In the entries below, begin at the line with "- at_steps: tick" and stop after the line with "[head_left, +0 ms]"; output those lines exactly and omit the pictures.
(Data records)
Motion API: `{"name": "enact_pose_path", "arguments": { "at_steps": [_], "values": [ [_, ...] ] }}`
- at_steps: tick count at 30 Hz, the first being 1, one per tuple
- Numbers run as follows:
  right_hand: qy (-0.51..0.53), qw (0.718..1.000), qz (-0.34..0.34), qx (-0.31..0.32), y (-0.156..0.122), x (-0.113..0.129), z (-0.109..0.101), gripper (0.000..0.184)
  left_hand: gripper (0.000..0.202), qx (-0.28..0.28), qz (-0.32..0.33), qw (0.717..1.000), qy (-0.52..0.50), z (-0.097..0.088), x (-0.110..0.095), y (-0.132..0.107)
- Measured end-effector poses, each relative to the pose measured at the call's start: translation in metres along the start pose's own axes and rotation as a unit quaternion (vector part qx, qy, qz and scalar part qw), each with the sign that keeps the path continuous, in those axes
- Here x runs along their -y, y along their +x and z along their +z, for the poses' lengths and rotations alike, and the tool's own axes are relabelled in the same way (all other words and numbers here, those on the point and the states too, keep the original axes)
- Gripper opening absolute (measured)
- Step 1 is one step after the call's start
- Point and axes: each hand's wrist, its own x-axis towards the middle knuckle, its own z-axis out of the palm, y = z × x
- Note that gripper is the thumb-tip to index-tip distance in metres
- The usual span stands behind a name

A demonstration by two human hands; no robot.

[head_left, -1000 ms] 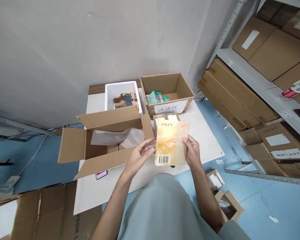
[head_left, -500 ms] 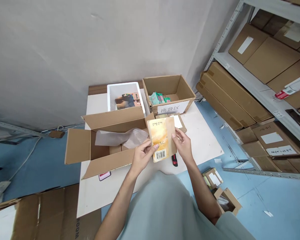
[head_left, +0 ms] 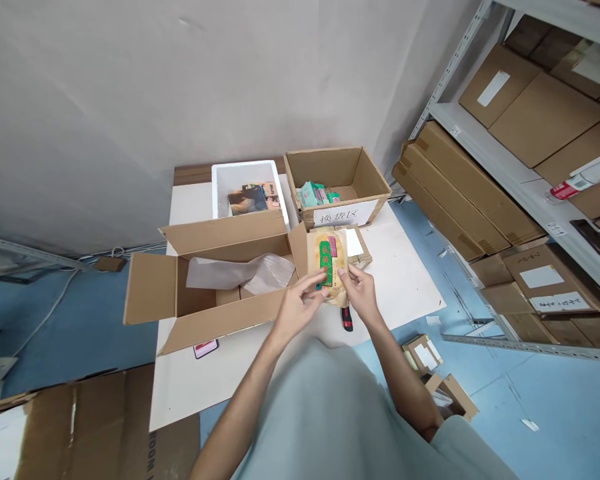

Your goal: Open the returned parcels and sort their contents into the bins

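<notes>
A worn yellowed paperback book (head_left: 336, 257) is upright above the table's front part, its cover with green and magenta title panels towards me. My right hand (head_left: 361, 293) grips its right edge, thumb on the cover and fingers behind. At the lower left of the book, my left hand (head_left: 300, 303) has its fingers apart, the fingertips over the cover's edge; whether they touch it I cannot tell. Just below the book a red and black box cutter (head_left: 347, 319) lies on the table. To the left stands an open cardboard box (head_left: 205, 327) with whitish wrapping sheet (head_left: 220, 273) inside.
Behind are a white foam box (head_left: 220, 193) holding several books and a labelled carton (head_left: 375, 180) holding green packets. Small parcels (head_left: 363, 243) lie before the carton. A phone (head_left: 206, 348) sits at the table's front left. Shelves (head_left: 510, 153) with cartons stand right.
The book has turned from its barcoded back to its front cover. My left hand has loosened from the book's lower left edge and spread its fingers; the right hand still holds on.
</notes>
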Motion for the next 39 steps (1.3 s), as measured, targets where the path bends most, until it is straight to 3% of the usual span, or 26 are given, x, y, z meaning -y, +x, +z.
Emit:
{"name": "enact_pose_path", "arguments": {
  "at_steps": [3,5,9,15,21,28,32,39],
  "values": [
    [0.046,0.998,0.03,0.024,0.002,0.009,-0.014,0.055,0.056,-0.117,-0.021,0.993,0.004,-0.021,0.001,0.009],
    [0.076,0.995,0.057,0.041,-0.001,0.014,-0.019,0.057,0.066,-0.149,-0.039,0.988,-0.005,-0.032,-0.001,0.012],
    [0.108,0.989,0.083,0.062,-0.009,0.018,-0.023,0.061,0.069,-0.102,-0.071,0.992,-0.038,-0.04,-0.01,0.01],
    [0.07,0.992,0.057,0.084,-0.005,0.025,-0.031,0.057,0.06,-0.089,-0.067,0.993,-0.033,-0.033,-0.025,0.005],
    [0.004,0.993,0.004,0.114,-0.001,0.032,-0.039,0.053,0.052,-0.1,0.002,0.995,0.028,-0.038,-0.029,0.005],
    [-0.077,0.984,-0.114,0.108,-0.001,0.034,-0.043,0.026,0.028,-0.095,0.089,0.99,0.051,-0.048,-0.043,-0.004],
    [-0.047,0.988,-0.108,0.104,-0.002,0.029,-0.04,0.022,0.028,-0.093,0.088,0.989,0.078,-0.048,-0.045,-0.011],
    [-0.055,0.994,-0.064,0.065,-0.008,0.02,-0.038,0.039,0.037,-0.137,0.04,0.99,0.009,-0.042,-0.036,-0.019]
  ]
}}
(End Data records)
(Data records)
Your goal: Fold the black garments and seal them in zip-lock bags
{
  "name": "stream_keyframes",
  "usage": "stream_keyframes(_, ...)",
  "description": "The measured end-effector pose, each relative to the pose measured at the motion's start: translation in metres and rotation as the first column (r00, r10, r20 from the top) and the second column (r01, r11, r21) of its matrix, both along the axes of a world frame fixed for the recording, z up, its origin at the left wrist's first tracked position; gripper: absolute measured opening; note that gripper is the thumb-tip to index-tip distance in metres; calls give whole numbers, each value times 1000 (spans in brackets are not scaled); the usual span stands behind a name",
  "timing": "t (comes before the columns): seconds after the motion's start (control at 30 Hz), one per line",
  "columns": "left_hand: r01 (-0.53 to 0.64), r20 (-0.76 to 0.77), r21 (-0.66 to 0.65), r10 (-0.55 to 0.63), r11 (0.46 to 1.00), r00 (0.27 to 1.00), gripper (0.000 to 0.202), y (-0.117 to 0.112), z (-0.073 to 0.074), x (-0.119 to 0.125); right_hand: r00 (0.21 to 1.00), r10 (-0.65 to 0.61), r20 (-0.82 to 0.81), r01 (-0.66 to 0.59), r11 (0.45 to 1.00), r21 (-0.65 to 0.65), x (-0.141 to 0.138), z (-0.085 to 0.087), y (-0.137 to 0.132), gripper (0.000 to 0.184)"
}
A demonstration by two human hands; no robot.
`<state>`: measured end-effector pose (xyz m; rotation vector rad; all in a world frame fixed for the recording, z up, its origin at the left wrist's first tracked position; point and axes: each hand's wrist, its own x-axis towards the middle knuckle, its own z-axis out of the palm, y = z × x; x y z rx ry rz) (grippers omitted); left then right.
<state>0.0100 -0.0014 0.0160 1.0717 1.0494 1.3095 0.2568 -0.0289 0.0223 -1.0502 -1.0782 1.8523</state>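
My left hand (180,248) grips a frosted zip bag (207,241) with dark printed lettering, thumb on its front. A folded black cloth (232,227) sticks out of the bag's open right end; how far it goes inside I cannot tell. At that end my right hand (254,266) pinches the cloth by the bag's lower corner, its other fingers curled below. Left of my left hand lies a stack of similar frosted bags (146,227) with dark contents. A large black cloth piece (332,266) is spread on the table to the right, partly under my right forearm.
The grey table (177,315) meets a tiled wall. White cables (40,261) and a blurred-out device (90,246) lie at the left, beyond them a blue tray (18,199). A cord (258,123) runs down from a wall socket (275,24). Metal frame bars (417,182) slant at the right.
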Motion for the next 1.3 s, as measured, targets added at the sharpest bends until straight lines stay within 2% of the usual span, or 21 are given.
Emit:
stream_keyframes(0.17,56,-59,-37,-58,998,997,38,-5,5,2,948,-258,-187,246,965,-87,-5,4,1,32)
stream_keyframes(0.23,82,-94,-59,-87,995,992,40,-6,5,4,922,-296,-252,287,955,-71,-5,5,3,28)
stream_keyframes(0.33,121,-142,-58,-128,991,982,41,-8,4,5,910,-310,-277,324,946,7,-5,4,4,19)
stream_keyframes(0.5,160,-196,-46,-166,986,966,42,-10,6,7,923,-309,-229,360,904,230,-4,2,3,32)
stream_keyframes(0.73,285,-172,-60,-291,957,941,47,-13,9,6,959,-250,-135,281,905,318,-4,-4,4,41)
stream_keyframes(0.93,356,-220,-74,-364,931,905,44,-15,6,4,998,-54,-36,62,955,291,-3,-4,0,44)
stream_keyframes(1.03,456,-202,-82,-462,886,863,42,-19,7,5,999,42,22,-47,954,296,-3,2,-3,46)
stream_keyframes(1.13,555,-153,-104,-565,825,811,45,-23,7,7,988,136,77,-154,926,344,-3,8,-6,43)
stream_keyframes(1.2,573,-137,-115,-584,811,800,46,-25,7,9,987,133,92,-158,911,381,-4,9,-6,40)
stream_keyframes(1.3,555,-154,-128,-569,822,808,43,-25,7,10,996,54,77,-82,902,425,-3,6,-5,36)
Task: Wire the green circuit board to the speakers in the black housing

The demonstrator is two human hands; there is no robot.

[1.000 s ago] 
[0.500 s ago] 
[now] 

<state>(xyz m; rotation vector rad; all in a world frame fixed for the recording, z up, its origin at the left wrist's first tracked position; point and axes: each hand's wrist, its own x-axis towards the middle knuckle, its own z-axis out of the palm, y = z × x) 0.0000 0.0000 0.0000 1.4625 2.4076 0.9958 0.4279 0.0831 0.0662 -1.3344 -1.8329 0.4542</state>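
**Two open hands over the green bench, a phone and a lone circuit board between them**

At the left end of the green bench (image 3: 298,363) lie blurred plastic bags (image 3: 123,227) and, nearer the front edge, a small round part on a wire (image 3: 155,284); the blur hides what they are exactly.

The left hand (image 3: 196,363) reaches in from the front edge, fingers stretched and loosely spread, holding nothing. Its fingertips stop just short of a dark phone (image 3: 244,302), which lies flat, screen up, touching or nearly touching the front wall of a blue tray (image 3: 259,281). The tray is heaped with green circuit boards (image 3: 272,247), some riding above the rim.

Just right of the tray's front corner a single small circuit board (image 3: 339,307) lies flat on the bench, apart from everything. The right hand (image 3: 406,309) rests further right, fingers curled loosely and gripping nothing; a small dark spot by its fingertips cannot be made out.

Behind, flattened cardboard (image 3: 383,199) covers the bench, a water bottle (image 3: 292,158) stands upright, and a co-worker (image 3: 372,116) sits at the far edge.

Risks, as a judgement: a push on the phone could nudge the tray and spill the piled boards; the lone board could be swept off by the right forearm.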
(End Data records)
**Answer to the problem**
- at_steps: tick count at 30 Hz, the first being 1, one per tuple
- Numbers run as follows:
  right_hand: qy (-0.51..0.53), qw (0.718..1.000), qz (-0.34..0.34), qx (-0.31..0.32), y (-0.156..0.122), x (-0.113..0.129), z (-0.109..0.101), gripper (0.000..0.184)
  left_hand: gripper (0.000..0.202), qx (-0.28..0.28), qz (-0.32..0.33), qw (0.717..1.000), qy (-0.52..0.50), z (-0.097..0.088), x (-0.110..0.095), y (-0.132..0.107)
- Measured end-effector poses, each relative to the pose measured at the call's start: translation in metres along the start pose's own axes and rotation as a unit quaternion (vector part qx, qy, qz and scalar part qw), each with the sign that keeps the path continuous, in those axes
- Here x runs along their -y, y along their +x and z along their +z, for the poses' lengths and rotations alike, and the tool's own axes are relabelled in the same way (all other words and numbers here, those on the point and the states too, keep the original axes)
- Gripper opening absolute (measured)
- Step 1 is one step after the call's start
- Point and axes: each hand's wrist, its own x-axis towards the middle knuckle, its own z-axis out of the palm, y = z × x
- Note that gripper is the thumb-tip to index-tip distance in metres
- The usual span stands behind a name

A demonstration by two human hands; no robot.

[head_left, -1000 ms] 
[head_left, -500 ms] 
[head_left, +0 ms] 

No further output remains.